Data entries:
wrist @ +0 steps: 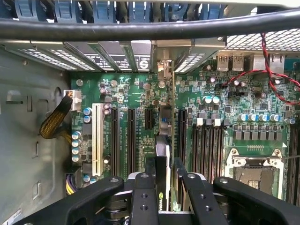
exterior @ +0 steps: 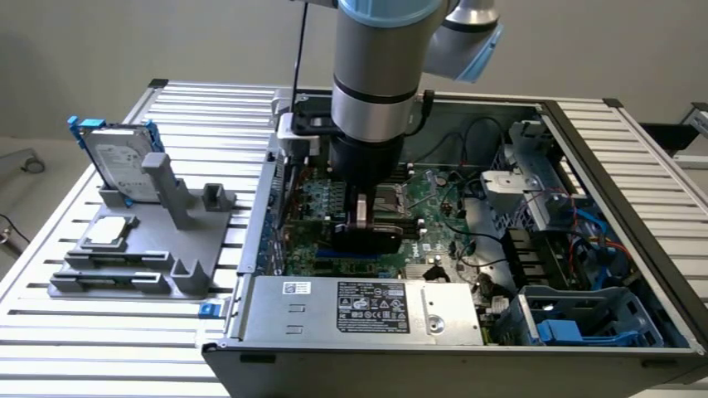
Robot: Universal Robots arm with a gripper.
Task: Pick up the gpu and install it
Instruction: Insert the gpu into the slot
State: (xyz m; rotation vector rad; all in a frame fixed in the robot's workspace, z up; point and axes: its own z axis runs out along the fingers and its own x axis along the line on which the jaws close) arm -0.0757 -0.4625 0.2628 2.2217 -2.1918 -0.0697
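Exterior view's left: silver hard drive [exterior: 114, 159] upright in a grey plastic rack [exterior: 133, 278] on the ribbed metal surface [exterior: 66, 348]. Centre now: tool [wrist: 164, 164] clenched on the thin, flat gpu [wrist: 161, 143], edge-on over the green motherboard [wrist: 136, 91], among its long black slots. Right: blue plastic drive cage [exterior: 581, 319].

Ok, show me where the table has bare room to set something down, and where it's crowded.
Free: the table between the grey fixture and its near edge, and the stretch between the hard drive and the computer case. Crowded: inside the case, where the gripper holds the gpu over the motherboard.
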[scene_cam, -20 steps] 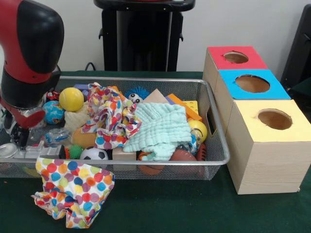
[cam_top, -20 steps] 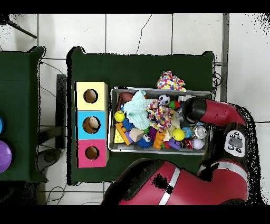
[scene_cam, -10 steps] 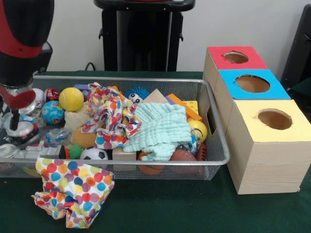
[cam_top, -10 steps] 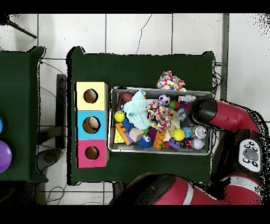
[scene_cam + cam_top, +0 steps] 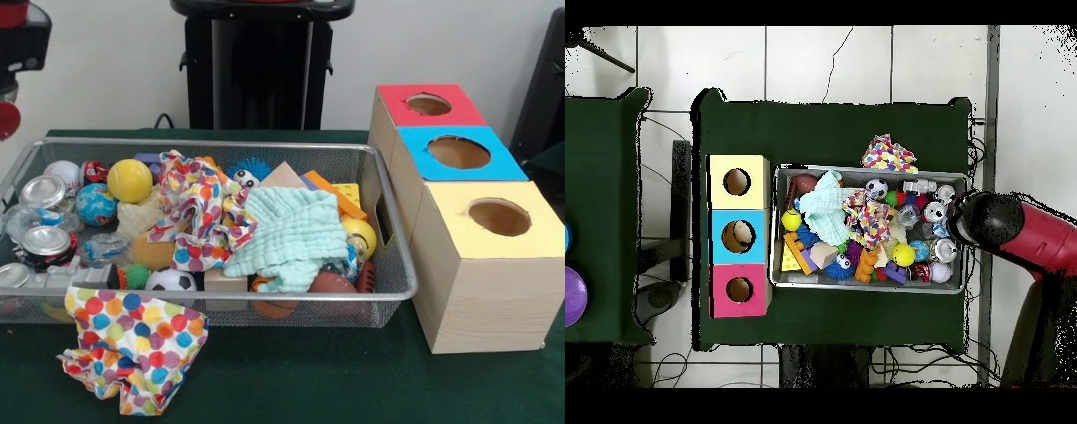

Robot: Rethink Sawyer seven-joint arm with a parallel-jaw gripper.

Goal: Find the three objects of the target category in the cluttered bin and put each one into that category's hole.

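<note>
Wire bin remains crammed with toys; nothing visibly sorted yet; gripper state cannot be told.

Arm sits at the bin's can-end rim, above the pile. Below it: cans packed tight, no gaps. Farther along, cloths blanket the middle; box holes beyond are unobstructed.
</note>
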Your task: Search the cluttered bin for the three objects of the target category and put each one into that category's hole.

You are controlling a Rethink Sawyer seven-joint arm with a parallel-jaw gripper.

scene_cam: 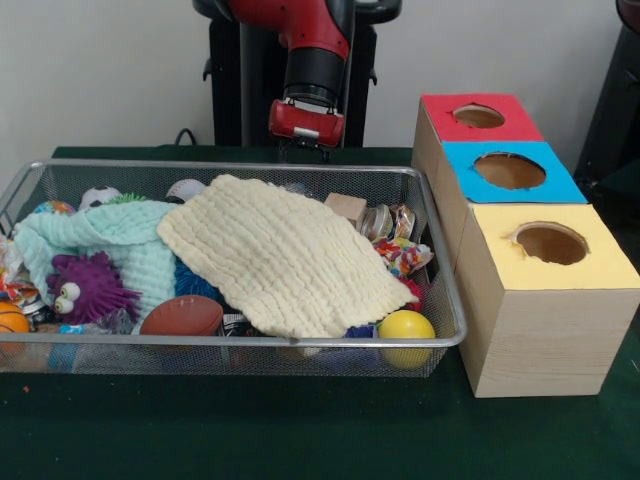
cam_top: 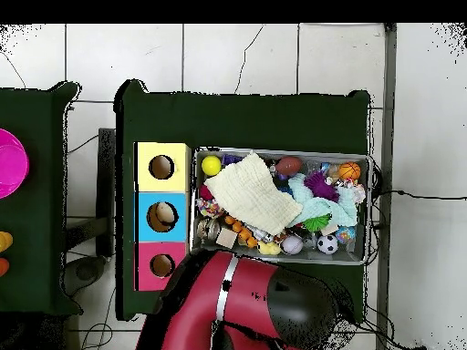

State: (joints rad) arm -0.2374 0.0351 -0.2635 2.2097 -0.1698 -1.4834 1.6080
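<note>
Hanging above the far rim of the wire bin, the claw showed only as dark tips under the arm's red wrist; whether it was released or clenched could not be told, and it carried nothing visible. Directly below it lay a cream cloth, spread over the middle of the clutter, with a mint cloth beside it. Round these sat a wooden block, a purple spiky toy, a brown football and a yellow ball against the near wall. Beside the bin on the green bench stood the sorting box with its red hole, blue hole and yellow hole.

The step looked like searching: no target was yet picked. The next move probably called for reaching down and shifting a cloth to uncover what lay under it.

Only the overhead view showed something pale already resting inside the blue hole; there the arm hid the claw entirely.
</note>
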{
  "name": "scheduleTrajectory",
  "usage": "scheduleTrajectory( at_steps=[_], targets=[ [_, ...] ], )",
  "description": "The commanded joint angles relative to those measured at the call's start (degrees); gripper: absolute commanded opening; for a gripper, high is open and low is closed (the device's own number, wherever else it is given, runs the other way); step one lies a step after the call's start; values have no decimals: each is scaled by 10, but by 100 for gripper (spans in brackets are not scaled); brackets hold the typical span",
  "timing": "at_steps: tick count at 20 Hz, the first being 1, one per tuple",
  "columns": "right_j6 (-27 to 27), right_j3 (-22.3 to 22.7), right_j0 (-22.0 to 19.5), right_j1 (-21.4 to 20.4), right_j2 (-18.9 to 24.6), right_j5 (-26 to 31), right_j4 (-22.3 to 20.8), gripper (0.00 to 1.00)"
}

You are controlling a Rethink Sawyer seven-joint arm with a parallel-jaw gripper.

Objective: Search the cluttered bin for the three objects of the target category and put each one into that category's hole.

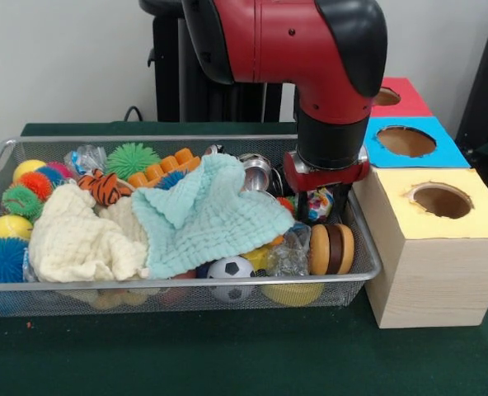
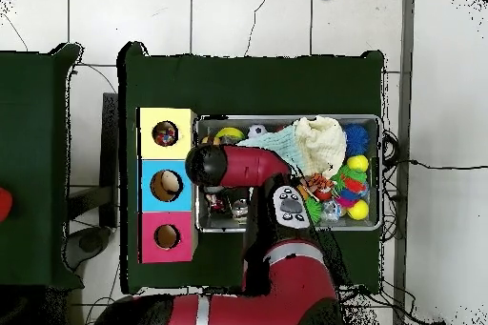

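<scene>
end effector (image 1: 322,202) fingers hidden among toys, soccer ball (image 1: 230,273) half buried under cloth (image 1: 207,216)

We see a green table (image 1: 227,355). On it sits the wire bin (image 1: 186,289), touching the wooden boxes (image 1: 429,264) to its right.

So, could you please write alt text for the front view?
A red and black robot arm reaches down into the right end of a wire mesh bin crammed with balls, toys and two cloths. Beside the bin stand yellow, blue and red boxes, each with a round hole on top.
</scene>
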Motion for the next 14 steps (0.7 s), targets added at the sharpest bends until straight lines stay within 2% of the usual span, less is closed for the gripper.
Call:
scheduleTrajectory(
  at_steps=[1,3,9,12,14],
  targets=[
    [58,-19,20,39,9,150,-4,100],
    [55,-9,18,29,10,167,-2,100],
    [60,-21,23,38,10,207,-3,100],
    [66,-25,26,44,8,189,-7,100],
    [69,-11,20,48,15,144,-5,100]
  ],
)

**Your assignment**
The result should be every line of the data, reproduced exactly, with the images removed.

**Result**
wrist @ +0 steps: 
exterior @ +0 steps: 
Robot: Universal Robots arm with a gripper.
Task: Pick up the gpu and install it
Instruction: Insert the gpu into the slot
State: (xyz m; rotation vector rad; all in a frame fixed in the robot's workspace, z up; point and axes: its own z axis runs out along the fingers and its own x axis along the line on which the jaws close) arm -0.0757 -0.4625 0.2628 2.2217 -2.1918 -0.0697
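Exterior view's left: silver hard drive [exterior: 114, 159] upright in a grey plastic rack [exterior: 133, 278] on the ribbed metal surface [exterior: 66, 348]. Centre now: tool [wrist: 164, 164] clenched on the thin, flat gpu [wrist: 161, 143], edge-on over the green motherboard [wrist: 136, 91], among its long black slots. Right: blue plastic drive cage [exterior: 581, 319].

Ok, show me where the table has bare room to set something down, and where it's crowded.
Free: the table between the grey fixture and its near edge, and the stretch between the hard drive and the computer case. Crowded: inside the case, where the gripper holds the gpu over the motherboard.
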[scene_cam, -20 steps] 
[cam_top, -20 steps] 
[scene_cam, -10 steps] 
[cam_top, -10 steps] 
[scene_cam + cam_top, +0 steps] 

Robot: Rethink Sawyer seven-joint arm with a parallel-jaw gripper.

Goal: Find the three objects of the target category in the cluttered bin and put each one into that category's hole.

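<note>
Wire bin remains crammed with toys; nothing visibly sorted yet; gripper state cannot be told.

Arm sits at the bin's can-end rim, above the pile. Below it: cans packed tight, no gaps. Farther along, cloths blanket the middle; box holes beyond are unobstructed.
</note>
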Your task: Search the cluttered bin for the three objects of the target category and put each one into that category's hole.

You are controlling a Rethink Sawyer seven-joint arm with a parallel-jaw gripper.

scene_cam: 
cam_top: 

State: (joints rad) arm -0.2374 0.0351 -0.2635 2.2097 -0.1698 -1.4834 1.6080
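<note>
Hanging above the far rim of the wire bin, the claw showed only as dark tips under the arm's red wrist; whether it was released or clenched could not be told, and it carried nothing visible. Directly below it lay a cream cloth, spread over the middle of the clutter, with a mint cloth beside it. Round these sat a wooden block, a purple spiky toy, a brown football and a yellow ball against the near wall. Beside the bin on the green bench stood the sorting box with its red hole, blue hole and yellow hole.

The step looked like searching: no target was yet picked. The next move probably called for reaching down and shifting a cloth to uncover what lay under it.

Only the overhead view showed something pale already resting inside the blue hole; there the arm hid the claw entirely.
</note>
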{
  "name": "scheduleTrajectory",
  "usage": "scheduleTrajectory( at_steps=[_], targets=[ [_, ...] ], )",
  "description": "The commanded joint angles relative to those measured at the call's start (degrees); gripper: absolute commanded opening; for a gripper, high is open and low is closed (the device's own number, wherever else it is given, runs the other way); step one lies a step after the call's start; values have no decimals: each is scaled by 10, but by 100 for gripper (spans in brackets are not scaled); brackets hold the typical span",
  "timing": "at_steps: tick count at 20 Hz, the first being 1, one per tuple",
  "columns": "right_j6 (-27 to 27), right_j3 (-22.3 to 22.7), right_j0 (-22.0 to 19.5), right_j1 (-21.4 to 20.4), right_j2 (-18.9 to 24.6), right_j5 (-26 to 31), right_j4 (-22.3 to 20.8), gripper (0.00 to 1.00)"
}

You are controlling a Rethink Sawyer seven-joint arm with a parallel-jaw gripper.

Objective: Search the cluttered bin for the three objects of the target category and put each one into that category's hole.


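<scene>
end effector (image 1: 322,202) fingers hidden among toys, soccer ball (image 1: 230,273) half buried under cloth (image 1: 207,216)

We see a green table (image 1: 227,355). On it sits the wire bin (image 1: 186,289), touching the wooden boxes (image 1: 429,264) to its right.

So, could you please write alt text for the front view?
A red and black robot arm reaches down into the right end of a wire mesh bin crammed with balls, toys and two cloths. Beside the bin stand yellow, blue and red boxes, each with a round hole on top.
</scene>
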Motion for the next 14 steps (0.7 s), targets added at the sharpest bends until straight lines stay within 2% of the usual span, less is closed for the gripper.
Call:
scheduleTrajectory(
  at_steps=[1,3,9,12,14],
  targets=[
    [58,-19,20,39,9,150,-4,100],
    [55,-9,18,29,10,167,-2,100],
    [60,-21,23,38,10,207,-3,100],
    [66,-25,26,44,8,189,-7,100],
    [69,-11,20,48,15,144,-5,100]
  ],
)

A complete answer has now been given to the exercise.